My eyes went wide. For once I had to agree with the prick. He'd done the right thing killing that monster who'd hurt her.

'Please let's just forget about this. I want to go see Jason and Tara and Sam and Arlene and…' She said, softly. She didn't end her sentence.

_And Bill…_

'Why won't you let me see him? He's my boyfriend…' She pleaded.

'Was. You died, remember?' I snapped, angered more than I should have been by the fact she still considered herself his.

'You don't have to be so harsh about it…' She murmured, closing her eyes and resting her forehead at the crook of my neck. I wrapped my arms around her, already regretting my words.

'I can't allow him to see you. He'd be irrational.'

'But he's bound to know you've turned me?' She said, her lips ghosting over my skin. I pressed her closer to me. It felt good to have her there, in my arms.
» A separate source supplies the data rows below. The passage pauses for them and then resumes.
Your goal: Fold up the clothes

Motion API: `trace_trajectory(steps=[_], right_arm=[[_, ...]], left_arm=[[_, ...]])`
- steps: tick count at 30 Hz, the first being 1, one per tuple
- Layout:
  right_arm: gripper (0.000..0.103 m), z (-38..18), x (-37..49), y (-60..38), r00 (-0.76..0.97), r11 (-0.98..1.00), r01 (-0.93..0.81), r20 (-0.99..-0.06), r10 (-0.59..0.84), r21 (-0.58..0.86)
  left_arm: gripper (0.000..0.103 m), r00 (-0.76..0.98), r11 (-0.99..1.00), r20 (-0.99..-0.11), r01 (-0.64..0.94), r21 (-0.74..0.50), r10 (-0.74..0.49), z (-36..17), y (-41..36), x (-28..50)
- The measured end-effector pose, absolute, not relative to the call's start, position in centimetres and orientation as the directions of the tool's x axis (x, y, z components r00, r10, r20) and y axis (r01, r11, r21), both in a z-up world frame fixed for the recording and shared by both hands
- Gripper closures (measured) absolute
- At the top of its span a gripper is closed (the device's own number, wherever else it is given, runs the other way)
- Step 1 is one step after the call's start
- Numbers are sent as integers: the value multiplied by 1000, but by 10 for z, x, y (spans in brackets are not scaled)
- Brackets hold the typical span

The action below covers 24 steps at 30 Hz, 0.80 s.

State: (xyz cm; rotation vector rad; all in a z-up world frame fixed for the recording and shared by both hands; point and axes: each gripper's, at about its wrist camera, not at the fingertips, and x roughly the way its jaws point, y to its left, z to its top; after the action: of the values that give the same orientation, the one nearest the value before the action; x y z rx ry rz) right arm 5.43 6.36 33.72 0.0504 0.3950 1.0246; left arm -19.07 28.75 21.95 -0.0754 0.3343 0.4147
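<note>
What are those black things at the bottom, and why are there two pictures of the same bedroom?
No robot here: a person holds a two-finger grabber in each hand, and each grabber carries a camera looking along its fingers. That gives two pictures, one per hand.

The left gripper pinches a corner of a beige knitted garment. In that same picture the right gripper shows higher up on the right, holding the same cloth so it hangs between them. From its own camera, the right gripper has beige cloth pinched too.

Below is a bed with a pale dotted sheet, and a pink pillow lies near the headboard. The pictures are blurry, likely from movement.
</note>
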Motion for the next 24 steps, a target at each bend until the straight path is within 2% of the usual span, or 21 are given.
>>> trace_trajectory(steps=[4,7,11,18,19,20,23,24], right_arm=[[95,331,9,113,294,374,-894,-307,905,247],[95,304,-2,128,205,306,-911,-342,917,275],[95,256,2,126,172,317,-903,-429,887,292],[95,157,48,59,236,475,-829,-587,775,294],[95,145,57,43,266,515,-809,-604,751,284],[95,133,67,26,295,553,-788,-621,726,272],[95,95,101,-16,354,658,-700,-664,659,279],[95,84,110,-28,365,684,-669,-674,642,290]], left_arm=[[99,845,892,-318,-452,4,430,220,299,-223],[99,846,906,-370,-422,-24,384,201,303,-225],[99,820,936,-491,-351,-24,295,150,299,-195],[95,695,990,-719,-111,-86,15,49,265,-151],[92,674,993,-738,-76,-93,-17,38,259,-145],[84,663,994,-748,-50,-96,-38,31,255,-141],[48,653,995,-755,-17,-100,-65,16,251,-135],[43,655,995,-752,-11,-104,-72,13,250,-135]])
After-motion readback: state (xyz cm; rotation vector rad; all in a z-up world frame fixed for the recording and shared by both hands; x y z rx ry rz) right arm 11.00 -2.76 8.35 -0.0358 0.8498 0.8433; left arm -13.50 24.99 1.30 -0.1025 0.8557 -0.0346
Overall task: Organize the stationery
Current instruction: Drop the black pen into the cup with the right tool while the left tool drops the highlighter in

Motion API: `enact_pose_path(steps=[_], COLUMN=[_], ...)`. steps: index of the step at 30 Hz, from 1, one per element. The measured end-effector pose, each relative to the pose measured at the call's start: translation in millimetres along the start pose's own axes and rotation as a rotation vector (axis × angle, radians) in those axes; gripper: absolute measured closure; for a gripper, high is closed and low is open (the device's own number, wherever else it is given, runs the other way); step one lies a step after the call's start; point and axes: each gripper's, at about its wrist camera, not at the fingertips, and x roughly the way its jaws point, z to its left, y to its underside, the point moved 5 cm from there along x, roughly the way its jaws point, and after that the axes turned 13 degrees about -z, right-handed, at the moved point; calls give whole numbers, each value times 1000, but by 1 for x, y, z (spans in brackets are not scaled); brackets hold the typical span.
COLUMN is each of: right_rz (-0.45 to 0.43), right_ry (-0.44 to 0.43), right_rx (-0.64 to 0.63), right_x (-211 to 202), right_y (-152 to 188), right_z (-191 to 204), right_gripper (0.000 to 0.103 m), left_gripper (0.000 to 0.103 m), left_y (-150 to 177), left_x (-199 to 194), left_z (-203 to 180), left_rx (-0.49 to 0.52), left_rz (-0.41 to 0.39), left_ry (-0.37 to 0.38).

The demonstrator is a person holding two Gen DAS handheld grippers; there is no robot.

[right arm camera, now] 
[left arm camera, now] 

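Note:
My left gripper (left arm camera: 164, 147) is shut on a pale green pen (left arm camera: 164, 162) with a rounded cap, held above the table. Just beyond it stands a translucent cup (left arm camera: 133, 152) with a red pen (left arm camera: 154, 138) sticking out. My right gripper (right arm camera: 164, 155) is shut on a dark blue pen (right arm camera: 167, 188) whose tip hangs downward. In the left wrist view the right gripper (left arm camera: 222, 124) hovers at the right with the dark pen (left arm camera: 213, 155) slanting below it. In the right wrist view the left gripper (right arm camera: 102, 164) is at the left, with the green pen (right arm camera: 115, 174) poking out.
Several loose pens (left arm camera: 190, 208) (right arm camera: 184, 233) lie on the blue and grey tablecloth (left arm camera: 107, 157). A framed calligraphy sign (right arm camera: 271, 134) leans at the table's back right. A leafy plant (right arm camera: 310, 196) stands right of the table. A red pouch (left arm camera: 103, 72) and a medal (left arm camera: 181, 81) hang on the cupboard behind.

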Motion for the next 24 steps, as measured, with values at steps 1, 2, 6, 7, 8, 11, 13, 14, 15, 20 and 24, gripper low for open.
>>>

'Still. You're lucky I'm allowing you to see your human friends and your brother at all. Newborns are uncontrollable…'

'Am I?' I looked down at her and almost lost it once more. She could look so fragile and human any other vampire could have been fooled momentarily.

'You're a very fast learner. But I can't let you see Bill…' I replied. 'You'll see Pam, though.' I added, already amused by the mere idea of Pam meeting Sookie in her vampire form. Sookie sighed and finally seemed to understand I was doing this for her own good because she tied her arms around my waist and murmured 'Okay'. And we flew off.

It was incredibly frustrating that he wouldn't allow me to see Bill but then again I dreaded that meeting just as much as I wanted it. I had no idea how Bill would react to me being like him. He'd always told me he loved my humanity, but was any of it left? I was equally afraid of my friends' reaction. Jason, I knew, would understand. He wouldn't approve, but he'd come to see I had chosen life over death, even if this life meant never seeing the sun again. We landed near Merlotte's and I started trembling like a leaf.

'Sookie…' Eric breathed in my ear, cradling me in his arms. 'Relax. It will be okay.' And through the bond he calmed me with, soothed me. He took my hand in his and pulled me after him towards the employee door. He left me there and went in and a few minutes later, he came out followed by Sam, Tara and Jason. All three of them looked relieved.

'Sis, where the hell have you been? We were worried sick!' And then he pulled me in his arms to hug me. And tensed.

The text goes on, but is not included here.